Denial, they say, is “not just a river in Egypt”. Denial is a strange beast. It is on the cycle of change (or, rather, just off it), as ‘pre-contemplation’. That time when you are not thinking about change because you don’t need to. You are a ‘happy user’. Other people are starting to suggest that you have a problem. Then denial raises it’s ugly head and starts to show its various features:-
1. Avoidance
Avoidance is saying “I don’t think about it. I don’t talk about it. Whenever the small inner voice starts it’s prompting, I submerge it, drowned under more drink, more sex, or with any other distraction.

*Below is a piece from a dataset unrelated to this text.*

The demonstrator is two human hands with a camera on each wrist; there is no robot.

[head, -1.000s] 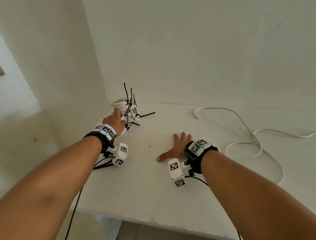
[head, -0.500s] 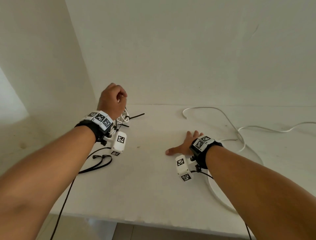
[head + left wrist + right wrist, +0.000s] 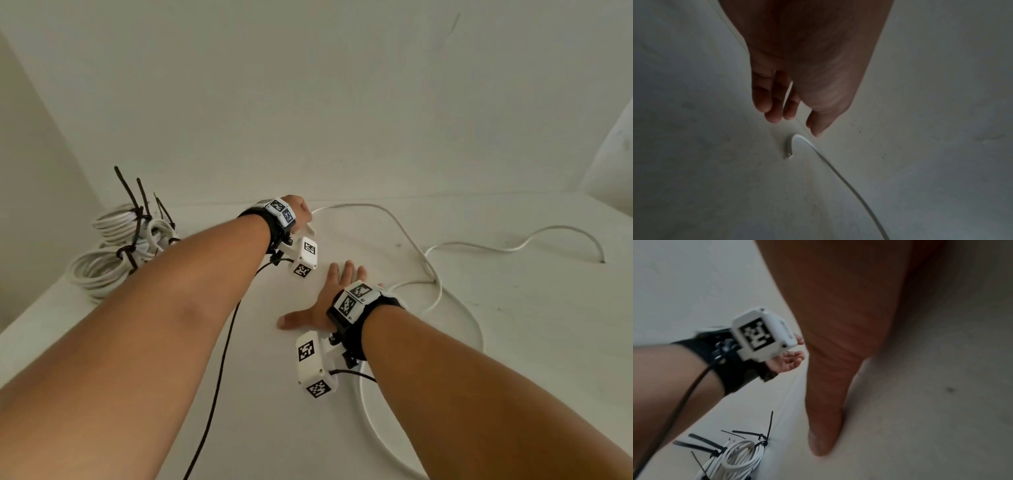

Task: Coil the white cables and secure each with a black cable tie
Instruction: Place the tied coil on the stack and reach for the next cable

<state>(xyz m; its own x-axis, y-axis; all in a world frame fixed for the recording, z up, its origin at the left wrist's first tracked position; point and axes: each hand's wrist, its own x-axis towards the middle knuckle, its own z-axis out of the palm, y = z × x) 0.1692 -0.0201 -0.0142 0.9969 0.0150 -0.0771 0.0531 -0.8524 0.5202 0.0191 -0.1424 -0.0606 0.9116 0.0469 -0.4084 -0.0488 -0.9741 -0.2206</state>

Avoidance is not going there, saying, “What I don’t know can’t hurt me”".
2. What Problem?
When suggesting that an addict might have a problem, brings out a show of more needles than you would see on a cornered porcupine, you know you’ve pressed a button. The response is a puffed up “What problem? I don’t have a problem.”

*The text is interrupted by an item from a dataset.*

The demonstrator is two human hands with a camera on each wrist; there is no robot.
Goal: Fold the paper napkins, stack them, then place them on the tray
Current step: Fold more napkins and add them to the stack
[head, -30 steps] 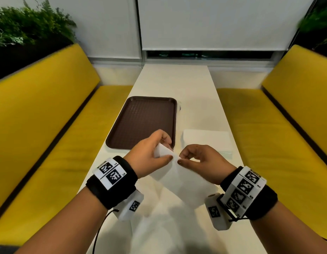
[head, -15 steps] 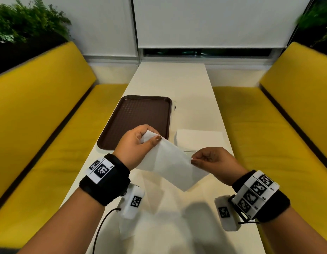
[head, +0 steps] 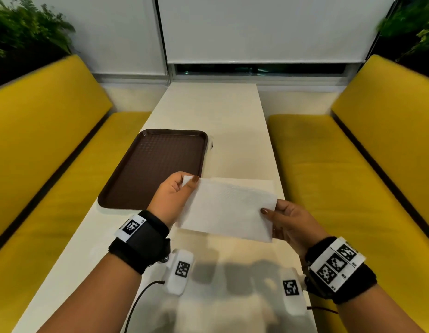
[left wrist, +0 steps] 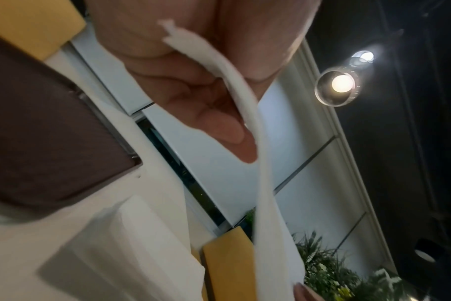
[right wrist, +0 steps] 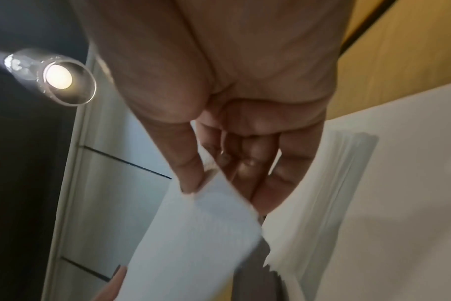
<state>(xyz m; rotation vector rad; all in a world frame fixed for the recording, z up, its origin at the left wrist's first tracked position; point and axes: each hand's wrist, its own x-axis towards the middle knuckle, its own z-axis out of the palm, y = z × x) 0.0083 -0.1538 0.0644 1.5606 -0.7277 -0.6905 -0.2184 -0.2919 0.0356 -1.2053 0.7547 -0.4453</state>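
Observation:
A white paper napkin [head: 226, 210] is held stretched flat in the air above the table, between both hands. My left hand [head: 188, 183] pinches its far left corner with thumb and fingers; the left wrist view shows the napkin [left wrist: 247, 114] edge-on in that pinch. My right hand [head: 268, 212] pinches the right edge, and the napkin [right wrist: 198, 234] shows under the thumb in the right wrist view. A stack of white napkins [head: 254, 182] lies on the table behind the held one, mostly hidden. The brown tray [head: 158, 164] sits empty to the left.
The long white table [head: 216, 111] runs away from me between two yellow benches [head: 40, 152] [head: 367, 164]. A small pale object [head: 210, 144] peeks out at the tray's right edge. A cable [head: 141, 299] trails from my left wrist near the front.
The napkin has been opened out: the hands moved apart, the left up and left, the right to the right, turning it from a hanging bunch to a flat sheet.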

He may feel that his righteous indignation has won the day. He has managed to fend off another attack on his character, but the still small voice inside starts to niggle his conscience again.
3. Minimising
When you cannot convince yourself that you are not in denial, then it’s best to minimise the problem. You may say, “It’s not that bad, it’s such a small thing. It was a problem last month but now I’ve got control of it. If I put my mind to it, I can stop whenever I want to.”
4. Rationalising
Rationalisation is providing a good reason rather than the true reason. But not all rationalisations are good reasons. Some are a real stretch of the imagination, but they are made to sound rational.

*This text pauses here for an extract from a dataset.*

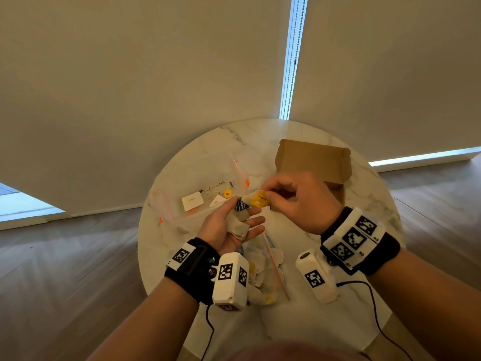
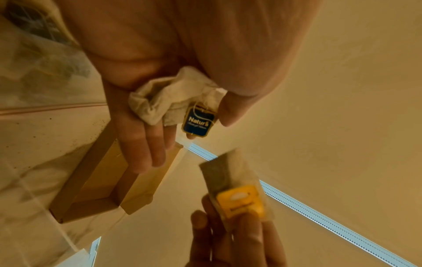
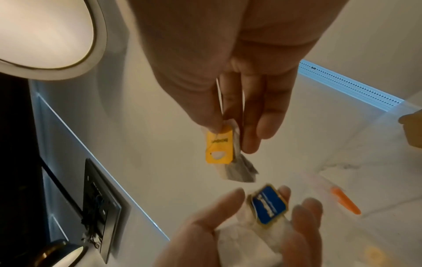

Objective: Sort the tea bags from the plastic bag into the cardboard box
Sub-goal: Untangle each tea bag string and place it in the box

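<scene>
Forearms, two, nearest the head camera, each with a wrist camera.

Table (image 1: 369, 183): round, marble-patterned; rim close behind the box and to both sides. Judged roomiest over the middle, between bags and box.

Box (image 1: 313, 158): cardboard, lid up at the far side, tray mouth partly hidden behind the right hand. The left wrist view shows what it can of the tray bare. Sorting judged barely begun.

Plastic bags: one (image 1: 208, 178) flat at centre-left, orange-zipped, with loose tags and tea dust inside; another (image 1: 265, 269) under the wrists, with pale tea bags.

Left hand (image 1: 229, 230): palm up, fingers loosely curled round a crumpled bundle (image 2: 164, 101) of tea bags, thumb pressing the blue tag (image 2: 199, 121).

Right hand (image 1: 294, 201): thumb and fingers pinching one tea bag (image 2: 226, 173) at its yellow tag (image 3: 218, 146), held just beside the left hand's fingertips, apart from the bundle.

Step in hand: separating one bag from the bundle. Next move likely calls for a short carry back and right over the box's near wall, then release. Strings could snag.
</scene>
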A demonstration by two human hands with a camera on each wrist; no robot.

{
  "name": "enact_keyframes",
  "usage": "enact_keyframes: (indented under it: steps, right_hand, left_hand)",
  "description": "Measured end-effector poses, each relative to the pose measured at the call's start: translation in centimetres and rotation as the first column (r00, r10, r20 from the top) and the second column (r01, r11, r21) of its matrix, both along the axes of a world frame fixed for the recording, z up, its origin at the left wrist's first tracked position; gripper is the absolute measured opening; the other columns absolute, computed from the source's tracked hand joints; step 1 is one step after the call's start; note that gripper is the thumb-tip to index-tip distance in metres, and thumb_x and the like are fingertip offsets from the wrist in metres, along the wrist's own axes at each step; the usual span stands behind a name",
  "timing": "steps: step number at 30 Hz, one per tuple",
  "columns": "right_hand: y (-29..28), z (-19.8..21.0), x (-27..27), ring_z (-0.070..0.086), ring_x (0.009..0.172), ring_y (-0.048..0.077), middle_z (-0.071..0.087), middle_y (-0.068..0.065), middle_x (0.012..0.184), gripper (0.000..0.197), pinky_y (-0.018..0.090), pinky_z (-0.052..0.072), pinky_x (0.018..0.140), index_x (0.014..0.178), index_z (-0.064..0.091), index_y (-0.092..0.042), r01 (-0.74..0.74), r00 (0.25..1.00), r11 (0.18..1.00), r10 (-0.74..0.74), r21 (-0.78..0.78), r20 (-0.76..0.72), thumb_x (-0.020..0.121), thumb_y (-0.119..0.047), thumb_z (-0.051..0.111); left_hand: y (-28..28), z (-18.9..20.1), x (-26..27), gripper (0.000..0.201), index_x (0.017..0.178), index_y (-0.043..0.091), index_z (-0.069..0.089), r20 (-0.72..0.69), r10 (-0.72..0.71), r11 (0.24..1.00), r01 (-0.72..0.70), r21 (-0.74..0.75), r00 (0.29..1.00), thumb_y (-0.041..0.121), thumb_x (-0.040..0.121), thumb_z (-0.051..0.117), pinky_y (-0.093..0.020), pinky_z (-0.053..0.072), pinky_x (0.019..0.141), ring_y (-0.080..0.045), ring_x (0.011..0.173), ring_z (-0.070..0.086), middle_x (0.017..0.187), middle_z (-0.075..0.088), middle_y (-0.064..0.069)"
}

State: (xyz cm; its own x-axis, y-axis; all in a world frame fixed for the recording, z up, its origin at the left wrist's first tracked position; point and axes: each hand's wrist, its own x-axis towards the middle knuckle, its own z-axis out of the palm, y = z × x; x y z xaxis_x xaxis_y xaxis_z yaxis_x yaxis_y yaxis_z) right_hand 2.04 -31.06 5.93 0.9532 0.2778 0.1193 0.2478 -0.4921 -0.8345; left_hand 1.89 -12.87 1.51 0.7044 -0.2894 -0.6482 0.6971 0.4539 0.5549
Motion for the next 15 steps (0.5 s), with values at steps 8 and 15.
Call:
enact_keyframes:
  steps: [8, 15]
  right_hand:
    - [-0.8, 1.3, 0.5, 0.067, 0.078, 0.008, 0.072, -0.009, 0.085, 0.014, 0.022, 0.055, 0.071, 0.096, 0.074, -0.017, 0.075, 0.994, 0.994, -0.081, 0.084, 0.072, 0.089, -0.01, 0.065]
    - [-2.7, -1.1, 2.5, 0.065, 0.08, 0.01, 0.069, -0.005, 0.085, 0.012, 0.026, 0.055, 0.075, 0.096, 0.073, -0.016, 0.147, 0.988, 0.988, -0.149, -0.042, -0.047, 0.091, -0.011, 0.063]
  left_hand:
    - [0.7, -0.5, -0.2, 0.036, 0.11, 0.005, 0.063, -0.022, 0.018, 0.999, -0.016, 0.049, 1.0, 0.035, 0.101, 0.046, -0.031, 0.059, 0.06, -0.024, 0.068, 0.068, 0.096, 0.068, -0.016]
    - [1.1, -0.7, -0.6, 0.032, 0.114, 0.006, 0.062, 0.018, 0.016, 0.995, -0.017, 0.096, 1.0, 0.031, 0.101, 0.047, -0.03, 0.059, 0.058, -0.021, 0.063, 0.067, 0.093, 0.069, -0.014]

“If I can explain the causes of it, I won’t need to sort out the problem. When I get down to the root cause, it will be alright. It’s due to the stress I’m under at work, and that’s putting pressure on the marriage. It’s how my personality is, It’s the way I deal with stress – I can live with it.”
5. Blaming (Projection)
“It’s not my fault. If you had been what I have been through, then you would drink. How can I take responsibility for my drinking when it’s not my fault.” Or, “If you had my wife then you would drink too. I am not an alcoholic, she makes me drink.”
6. Comparing
“There are plenty of people with a far more serious problem than me. For example, there’s so and so who’s marriage has just broken up. Compared to him, I don’t have a problem. I don’t need to get help.”
7. Manipulating
“If other people want to help me, that’s their business. I’ll just let them do it. If it fails, it’s not my responsibility. I can blame them. They are the one’s who will feel bad. If anybody else wants me to change when I am not ready, my subsequent lapse will be their fault.”
8. Feeling Better
This happens during the first or second week of treatment. Ten days without the symptoms of the problem. Like a revelation it comes. “I’m cured. I don’t need this treatment. I’ve never felt better in my life. All the drugs are behind me.”
9. Compensation
“I cannot be acting or behaving the way you say because I always act the opposite”.
10. Justification
“I did it because it was the right thing to do at the time. I didn’t think it would lead to anything”.
Extended denial can affect a person physically, mentally and spiritually. It can lead to a state of hopelessness. Hopelessness is itself, another aspect of denial. It denies that we have the ability to change. It means that there is no point in carrying on. It is not even worth anybody trying to help us it would be a waste of their time.
When addicts are in denial, they are not liars. They believe that they are not dependent on chemicals. They are actually unaware of their dependency.
Knowing that you have a problem, does not automatically make bad news into good news. It takes a while for it to sink in. Acceptance does not come easy. It is considered that Denial is, paradoxically, part of the process of recovery. For some, the road to recovery means getting to a place of brokenness, and Denial is often the first step.